▶ _REQUIRED WORK_
Retrieve each line that contains the word "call" from the entries below.

▶ _GIVEN RECORDS_

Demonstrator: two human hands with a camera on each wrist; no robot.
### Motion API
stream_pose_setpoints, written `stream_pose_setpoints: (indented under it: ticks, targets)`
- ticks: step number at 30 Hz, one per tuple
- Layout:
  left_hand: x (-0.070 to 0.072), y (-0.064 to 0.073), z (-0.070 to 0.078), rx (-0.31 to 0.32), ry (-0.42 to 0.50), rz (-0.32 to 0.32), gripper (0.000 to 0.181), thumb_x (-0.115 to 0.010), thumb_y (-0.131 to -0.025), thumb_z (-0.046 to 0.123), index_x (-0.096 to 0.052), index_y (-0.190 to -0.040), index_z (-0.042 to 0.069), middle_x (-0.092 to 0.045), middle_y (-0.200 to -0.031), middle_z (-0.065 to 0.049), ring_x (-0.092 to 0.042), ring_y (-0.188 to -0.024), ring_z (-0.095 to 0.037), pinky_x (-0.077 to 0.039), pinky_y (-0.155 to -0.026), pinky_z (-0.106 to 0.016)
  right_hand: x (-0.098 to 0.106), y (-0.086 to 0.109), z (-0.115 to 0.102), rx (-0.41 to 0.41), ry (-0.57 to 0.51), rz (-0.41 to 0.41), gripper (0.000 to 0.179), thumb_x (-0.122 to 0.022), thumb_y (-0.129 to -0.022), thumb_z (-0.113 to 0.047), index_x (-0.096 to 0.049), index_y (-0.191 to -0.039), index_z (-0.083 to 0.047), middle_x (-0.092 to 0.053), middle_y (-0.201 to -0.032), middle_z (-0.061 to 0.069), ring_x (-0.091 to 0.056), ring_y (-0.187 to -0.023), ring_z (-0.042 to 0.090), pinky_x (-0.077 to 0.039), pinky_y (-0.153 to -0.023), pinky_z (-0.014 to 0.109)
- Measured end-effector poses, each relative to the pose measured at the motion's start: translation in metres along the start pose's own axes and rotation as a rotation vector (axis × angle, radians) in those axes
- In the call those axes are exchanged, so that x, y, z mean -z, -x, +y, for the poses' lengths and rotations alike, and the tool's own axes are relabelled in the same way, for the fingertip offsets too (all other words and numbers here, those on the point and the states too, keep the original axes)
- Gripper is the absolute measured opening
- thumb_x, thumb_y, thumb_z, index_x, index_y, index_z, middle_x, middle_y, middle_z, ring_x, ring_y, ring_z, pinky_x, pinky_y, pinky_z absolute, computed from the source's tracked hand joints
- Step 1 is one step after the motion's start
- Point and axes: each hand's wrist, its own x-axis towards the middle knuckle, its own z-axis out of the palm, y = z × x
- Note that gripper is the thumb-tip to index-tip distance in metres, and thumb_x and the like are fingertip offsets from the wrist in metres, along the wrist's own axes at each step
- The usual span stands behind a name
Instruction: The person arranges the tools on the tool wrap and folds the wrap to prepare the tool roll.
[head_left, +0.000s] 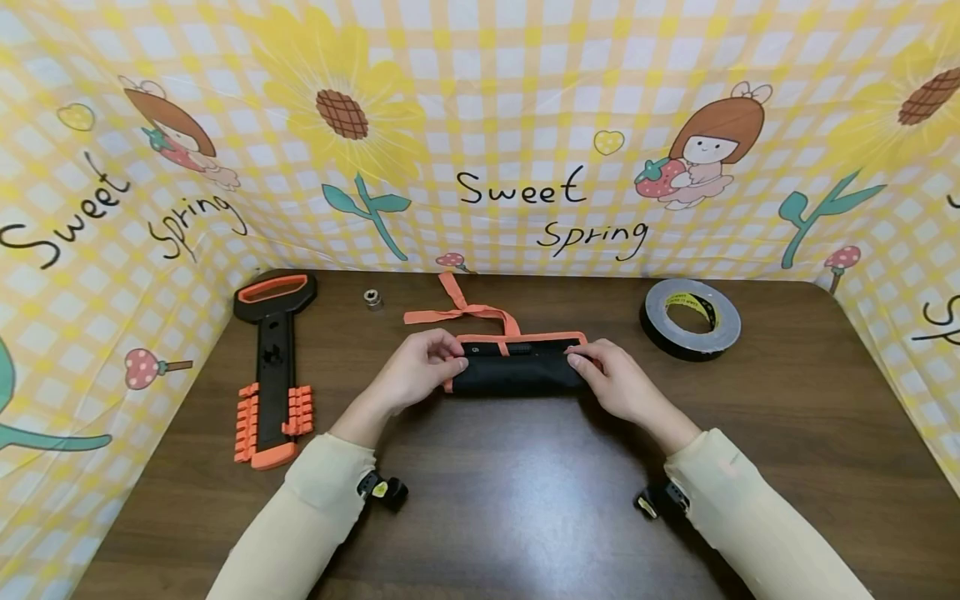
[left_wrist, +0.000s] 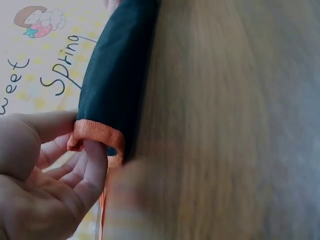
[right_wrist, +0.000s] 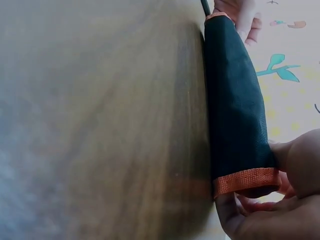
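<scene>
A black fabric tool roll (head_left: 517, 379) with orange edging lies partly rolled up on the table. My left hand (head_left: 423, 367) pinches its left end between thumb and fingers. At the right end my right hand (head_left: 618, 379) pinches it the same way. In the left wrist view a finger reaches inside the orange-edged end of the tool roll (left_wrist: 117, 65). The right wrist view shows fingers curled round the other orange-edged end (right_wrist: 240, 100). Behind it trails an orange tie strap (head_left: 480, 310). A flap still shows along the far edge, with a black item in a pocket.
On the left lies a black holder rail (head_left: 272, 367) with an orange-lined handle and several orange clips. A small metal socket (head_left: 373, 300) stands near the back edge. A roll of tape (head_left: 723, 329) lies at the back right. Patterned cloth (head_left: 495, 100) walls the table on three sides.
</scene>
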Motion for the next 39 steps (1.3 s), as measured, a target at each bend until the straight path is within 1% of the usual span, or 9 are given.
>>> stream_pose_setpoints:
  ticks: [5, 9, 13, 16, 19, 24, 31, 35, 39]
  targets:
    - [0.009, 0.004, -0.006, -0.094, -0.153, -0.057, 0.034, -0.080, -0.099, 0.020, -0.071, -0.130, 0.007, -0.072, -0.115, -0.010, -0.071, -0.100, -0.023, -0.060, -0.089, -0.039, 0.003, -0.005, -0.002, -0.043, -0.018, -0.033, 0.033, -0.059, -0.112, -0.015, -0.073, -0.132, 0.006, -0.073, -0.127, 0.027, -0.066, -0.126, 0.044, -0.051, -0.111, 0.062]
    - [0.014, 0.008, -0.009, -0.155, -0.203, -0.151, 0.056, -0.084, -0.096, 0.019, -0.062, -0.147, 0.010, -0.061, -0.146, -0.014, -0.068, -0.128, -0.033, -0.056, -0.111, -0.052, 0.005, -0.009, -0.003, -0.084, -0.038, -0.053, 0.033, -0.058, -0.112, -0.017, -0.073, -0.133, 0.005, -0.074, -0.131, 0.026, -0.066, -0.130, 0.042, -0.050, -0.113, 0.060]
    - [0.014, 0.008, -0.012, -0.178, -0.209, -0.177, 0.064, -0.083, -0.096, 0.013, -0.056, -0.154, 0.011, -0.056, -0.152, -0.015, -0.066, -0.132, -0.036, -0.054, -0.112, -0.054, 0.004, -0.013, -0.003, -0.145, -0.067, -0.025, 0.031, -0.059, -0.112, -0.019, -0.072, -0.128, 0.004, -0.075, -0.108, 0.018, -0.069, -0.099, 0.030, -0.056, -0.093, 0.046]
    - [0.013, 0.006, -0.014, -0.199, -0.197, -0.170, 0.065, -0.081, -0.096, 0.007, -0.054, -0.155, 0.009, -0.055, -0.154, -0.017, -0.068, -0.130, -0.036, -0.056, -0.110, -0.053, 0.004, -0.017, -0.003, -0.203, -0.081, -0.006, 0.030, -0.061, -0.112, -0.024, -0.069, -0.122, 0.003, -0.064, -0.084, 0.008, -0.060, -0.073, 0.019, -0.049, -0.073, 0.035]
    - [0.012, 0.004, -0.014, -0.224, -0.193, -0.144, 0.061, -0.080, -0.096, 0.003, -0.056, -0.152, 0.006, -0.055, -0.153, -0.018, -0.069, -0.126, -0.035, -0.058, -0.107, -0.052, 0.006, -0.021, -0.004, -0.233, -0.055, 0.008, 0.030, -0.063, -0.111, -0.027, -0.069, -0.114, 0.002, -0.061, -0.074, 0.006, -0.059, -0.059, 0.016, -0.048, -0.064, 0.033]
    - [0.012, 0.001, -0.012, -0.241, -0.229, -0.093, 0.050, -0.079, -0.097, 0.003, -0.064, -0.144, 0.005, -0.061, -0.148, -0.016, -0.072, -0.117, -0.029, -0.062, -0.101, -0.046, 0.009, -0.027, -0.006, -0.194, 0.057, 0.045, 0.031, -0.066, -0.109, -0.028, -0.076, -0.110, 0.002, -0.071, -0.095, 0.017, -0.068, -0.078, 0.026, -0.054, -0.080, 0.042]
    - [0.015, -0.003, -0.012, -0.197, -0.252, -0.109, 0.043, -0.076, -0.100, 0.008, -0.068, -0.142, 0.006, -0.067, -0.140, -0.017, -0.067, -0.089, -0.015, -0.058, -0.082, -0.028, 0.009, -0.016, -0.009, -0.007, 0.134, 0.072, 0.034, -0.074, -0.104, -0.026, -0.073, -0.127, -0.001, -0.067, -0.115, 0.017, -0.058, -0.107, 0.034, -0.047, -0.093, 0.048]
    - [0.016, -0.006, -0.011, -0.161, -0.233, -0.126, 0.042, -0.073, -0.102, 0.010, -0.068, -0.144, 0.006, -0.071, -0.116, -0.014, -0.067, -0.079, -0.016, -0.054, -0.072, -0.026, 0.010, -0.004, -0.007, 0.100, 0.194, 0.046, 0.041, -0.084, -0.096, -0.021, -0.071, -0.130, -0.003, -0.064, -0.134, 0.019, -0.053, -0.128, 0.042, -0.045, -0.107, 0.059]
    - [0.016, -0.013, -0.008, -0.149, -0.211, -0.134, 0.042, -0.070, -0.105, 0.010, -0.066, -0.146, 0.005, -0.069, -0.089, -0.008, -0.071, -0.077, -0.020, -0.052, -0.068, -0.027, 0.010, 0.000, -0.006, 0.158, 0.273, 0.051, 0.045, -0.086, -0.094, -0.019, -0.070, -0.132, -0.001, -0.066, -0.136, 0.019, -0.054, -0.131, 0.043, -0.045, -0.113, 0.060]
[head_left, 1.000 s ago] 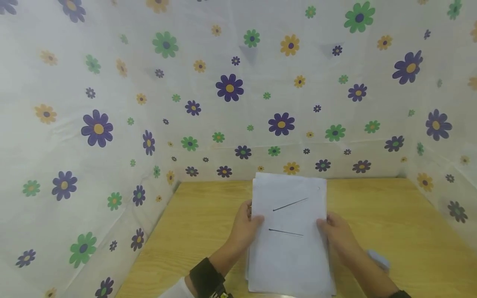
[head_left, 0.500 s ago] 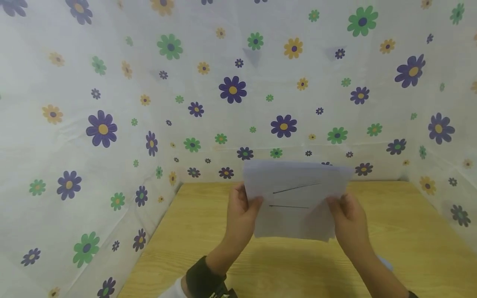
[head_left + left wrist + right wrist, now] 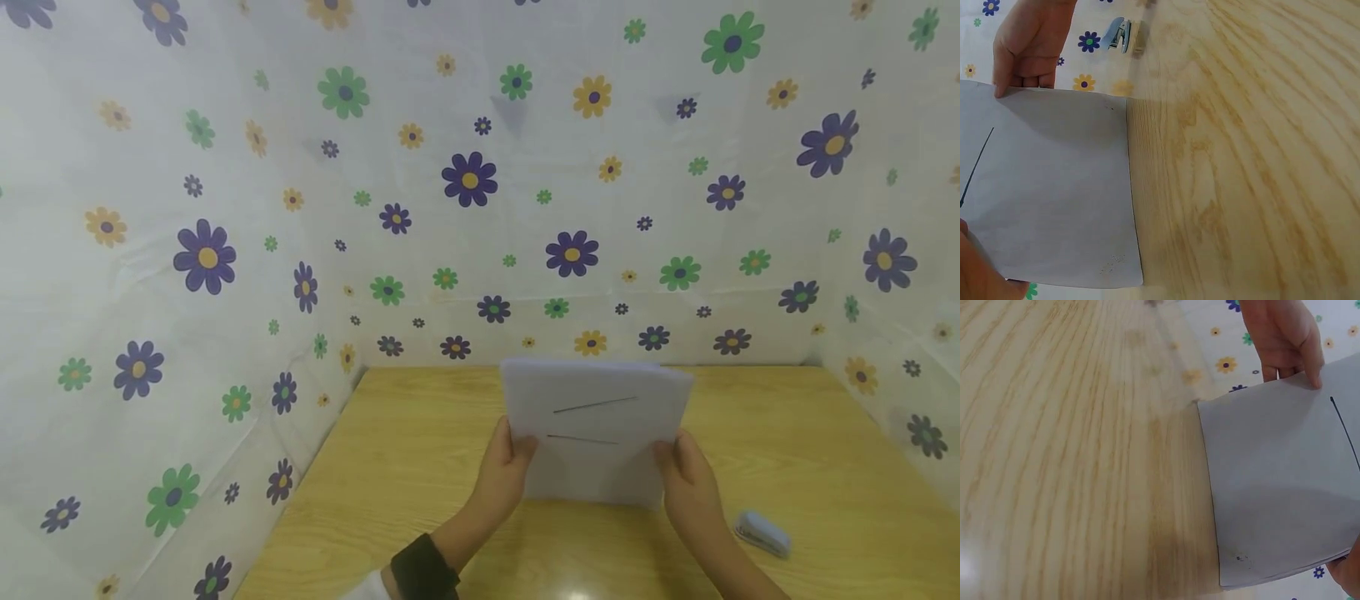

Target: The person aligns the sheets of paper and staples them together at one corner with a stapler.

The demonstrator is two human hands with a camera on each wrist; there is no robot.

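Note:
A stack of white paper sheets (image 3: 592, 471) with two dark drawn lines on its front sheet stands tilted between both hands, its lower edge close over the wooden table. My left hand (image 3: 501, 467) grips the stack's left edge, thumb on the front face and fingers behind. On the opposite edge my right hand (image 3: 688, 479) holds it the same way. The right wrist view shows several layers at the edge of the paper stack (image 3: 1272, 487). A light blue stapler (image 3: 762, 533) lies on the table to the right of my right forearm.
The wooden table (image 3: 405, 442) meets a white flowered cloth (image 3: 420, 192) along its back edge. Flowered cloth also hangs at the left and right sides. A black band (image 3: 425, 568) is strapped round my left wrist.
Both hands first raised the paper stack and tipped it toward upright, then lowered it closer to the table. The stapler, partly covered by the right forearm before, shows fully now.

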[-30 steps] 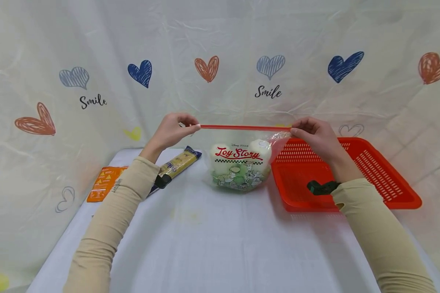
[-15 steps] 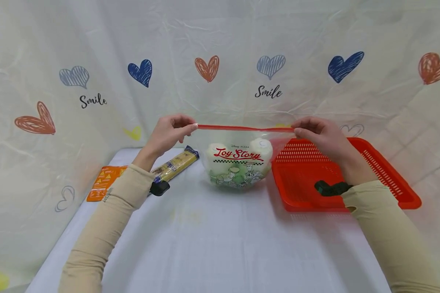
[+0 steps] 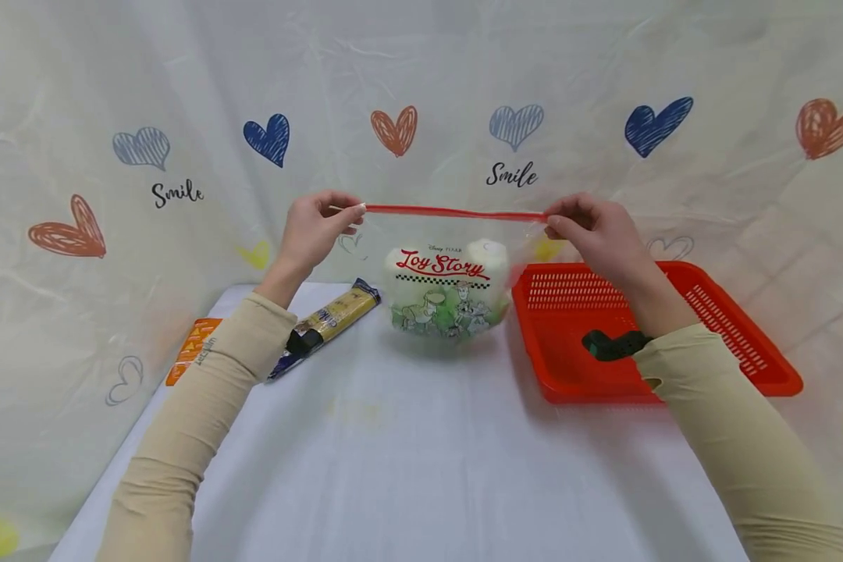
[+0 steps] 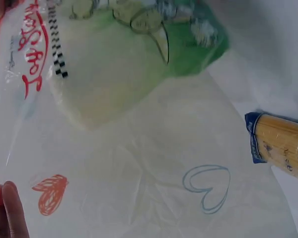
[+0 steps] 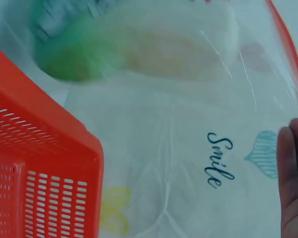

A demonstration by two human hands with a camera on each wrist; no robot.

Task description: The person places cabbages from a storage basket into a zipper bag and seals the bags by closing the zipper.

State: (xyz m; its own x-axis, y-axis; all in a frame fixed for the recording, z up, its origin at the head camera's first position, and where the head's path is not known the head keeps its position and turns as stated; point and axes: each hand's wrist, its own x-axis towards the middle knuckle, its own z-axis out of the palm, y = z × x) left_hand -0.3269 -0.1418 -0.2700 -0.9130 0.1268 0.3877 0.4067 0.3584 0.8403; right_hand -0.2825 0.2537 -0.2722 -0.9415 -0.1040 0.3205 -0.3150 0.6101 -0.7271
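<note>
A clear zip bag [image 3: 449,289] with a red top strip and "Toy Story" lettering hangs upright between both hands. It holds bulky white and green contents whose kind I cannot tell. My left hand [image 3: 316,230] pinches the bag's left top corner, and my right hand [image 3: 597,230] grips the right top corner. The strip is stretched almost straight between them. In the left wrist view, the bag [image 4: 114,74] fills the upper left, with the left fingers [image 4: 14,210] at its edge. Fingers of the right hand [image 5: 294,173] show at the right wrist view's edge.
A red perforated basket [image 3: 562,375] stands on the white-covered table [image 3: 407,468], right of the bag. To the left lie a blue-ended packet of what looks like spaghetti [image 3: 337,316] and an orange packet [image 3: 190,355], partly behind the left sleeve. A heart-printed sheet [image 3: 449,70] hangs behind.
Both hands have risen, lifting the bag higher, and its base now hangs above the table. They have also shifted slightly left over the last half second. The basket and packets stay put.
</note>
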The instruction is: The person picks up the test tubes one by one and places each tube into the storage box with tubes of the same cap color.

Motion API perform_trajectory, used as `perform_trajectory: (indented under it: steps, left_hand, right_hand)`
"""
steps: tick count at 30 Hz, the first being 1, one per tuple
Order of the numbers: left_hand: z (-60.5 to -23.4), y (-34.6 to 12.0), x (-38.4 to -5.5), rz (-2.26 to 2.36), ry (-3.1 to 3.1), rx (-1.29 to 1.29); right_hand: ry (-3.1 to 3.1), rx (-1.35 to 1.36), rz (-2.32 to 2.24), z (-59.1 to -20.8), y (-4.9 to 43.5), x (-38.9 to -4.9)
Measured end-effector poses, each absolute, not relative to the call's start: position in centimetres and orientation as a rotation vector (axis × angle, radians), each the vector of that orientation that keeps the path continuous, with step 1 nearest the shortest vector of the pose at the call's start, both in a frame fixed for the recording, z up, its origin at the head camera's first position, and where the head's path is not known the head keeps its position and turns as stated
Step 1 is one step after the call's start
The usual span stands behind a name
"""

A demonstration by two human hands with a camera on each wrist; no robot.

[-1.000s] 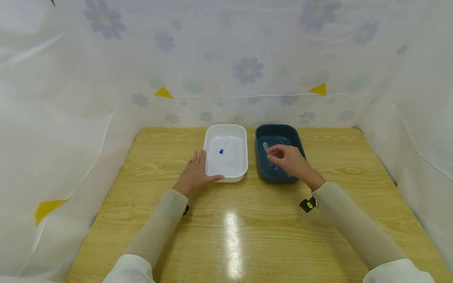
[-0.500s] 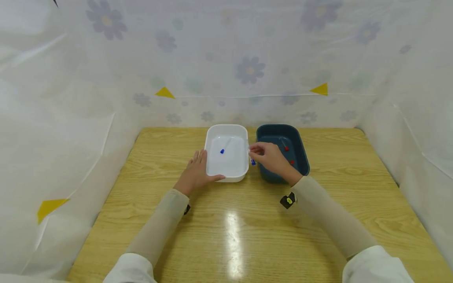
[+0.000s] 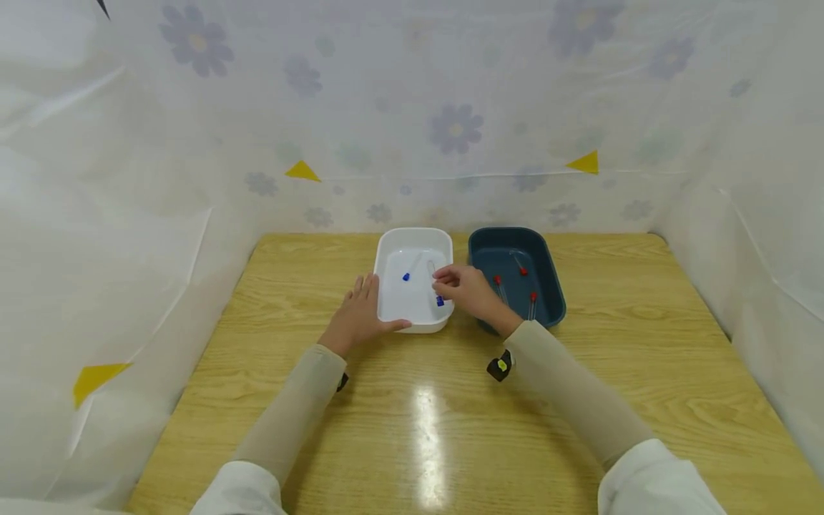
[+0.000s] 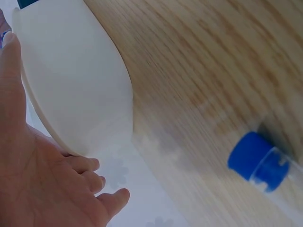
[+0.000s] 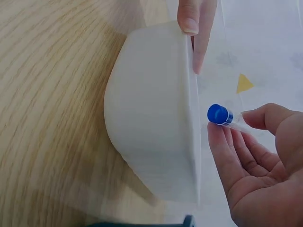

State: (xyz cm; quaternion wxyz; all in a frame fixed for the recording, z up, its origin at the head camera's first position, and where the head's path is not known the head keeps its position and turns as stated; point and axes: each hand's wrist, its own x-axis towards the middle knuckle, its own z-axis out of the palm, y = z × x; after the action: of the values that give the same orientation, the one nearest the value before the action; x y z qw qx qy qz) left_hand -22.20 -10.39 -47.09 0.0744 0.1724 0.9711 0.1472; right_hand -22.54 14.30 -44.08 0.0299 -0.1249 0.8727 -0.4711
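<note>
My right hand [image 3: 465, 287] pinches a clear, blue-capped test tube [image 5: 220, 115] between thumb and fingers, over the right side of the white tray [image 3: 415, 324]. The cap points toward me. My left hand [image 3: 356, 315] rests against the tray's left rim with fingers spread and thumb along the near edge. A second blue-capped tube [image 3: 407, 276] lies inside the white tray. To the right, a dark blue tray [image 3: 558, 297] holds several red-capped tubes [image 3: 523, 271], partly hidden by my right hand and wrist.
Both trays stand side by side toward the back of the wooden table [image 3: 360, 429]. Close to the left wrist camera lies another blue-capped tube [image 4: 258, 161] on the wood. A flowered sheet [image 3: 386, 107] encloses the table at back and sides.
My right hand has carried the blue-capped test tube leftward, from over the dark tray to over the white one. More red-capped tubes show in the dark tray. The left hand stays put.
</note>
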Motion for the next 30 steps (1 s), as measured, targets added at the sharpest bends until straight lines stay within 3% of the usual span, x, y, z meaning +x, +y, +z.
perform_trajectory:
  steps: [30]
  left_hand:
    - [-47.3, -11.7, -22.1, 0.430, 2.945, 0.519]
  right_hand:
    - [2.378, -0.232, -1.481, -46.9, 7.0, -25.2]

▶ _TASK OUTPUT_
- In the call those axes are exchanged, so that x, y, z mean -z, -x, +y, for the poses' lengths and rotations alike, and the tool's own axes are relabelled in the same way, for the fingertip offsets too (all other words and numbers here, those on the point and the states too, keep the original axes)
Measured end-effector poses, each absolute, not relative to the call's start: position in centimetres and orientation as a rotation vector (axis × angle, radians), each the vector of that orientation that keeps the path continuous, with step 1 nearest the shortest vector of the pose at the call's start, both in a frame fixed for the recording, z up, its origin at the head camera's first position, and where the head's path is not known the head keeps its position and turns as stated
Step 1 is one step after the call's start

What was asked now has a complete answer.